In 1498 Isabella chose Leonardo to paint her royal portrait.  Isabella first created a contest of painters for the commission.  She compared paintings by the master Bellini with a borrowed portrait from Cecelia Gallerani, known today as, Lady with an Ermine.  Isabella concluded Leonardo to be the winner of her renaissance tournament.  Hiring Leonardo to paint her portrait. 

 

 In 1500, while Leonardo was living in Isabella's castle in Mantua.  Isabella sat for Leonardo.  She was 25-years-old and pregnant with her first son, the future Duke Federico II Gonzaga.  Leonardo created multiple sketches for Isabella's portrait.  The surviving sketch hangs in the Louvre.  It mirrors the iconic hand gesture and facial features of the painting, that followed.


In the spring Leonardo took Isabella's sketch with him to Venice, to begin the painting.  A record of Isabella's correspondences follows Leonardo across Italy and France.  Ending with the last known correspondence to Mantua in 1517, before Leonardo passes away in France.  Describing the mechanical lion Leonardo created, "that opened, and in the inside it was all blue, which signified love." 
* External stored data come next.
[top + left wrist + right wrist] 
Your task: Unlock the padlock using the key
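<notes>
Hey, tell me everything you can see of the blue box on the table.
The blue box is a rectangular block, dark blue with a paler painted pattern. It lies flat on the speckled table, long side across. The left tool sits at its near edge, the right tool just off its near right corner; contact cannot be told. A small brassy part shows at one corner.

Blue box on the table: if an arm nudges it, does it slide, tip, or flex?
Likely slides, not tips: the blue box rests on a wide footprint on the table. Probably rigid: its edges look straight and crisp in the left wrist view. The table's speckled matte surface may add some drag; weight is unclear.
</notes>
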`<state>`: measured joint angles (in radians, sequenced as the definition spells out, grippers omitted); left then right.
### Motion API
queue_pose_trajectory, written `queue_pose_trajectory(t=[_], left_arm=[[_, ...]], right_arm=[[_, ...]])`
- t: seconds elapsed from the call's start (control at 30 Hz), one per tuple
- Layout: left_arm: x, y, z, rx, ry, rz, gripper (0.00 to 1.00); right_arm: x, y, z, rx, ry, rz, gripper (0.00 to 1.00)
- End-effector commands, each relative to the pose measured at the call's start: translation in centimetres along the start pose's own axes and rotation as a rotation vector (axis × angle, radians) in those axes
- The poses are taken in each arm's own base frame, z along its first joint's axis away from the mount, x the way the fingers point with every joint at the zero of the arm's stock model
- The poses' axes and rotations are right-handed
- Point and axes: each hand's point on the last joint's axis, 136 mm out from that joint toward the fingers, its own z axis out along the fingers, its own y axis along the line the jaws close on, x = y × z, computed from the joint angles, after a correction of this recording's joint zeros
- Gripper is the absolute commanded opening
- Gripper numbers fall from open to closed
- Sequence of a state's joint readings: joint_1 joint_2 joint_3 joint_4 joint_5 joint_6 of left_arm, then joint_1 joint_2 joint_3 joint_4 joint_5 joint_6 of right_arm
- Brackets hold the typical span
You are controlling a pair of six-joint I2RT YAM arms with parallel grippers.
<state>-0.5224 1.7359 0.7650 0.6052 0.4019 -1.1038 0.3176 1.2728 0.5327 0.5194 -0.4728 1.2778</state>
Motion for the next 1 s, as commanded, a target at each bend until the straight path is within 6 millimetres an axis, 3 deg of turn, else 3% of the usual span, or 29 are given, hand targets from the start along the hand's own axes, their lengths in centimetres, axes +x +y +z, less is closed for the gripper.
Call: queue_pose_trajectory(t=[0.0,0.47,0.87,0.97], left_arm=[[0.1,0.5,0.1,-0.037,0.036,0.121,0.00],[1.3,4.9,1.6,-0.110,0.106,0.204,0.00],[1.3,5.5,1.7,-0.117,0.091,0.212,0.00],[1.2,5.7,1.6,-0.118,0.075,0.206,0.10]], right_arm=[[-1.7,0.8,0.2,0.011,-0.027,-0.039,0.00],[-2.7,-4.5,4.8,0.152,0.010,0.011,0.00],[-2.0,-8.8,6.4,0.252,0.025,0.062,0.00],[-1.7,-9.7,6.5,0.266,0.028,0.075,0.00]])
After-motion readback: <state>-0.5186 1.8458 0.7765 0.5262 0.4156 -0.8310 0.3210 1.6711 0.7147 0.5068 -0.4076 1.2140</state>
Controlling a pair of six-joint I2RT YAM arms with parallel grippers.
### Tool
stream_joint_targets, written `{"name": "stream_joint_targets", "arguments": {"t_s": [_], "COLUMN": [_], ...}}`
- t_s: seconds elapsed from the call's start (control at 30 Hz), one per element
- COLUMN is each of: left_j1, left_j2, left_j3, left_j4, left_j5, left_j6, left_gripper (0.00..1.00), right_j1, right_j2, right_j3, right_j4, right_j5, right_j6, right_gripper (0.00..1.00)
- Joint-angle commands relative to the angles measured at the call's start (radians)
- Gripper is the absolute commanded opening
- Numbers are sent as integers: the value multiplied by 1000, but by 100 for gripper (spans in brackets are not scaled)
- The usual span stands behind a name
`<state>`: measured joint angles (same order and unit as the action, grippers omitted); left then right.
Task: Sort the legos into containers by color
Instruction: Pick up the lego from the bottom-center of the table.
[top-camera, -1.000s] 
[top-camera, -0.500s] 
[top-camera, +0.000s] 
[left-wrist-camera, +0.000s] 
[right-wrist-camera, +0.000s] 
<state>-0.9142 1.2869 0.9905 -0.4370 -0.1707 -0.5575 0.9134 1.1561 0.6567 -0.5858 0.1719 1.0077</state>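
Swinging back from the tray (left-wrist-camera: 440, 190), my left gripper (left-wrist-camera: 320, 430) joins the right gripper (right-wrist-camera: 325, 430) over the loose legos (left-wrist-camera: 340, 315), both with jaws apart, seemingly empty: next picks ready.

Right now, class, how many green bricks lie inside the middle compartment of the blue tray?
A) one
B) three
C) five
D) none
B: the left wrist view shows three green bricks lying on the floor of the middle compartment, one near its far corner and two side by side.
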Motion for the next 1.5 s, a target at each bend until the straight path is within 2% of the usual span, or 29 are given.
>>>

The tangible evidence supports, the only eye witness, and family member of the individual in the painting.  Suggesting the painting is Leonardo’s friend, Isabella d’Este, the renowned patron of the arts from the high renaissance.  Isabella, even without the recognition as the originator of the world’s most famous painting, is celebrated as the First Lady of the Renaissance.

 

She eagerly supported the genius of Raphael, Mantegna, Ariosto, and Titian, as well as numerous other artists, poets and musicians.  Though it was Leonardo, the diamond in her constellation of artists, Isabella sought to inspire.  Her friendship and faith in Leonardo, the Greatest of Renaissance Masters, is found here in the brushstrokes of this masterpiece.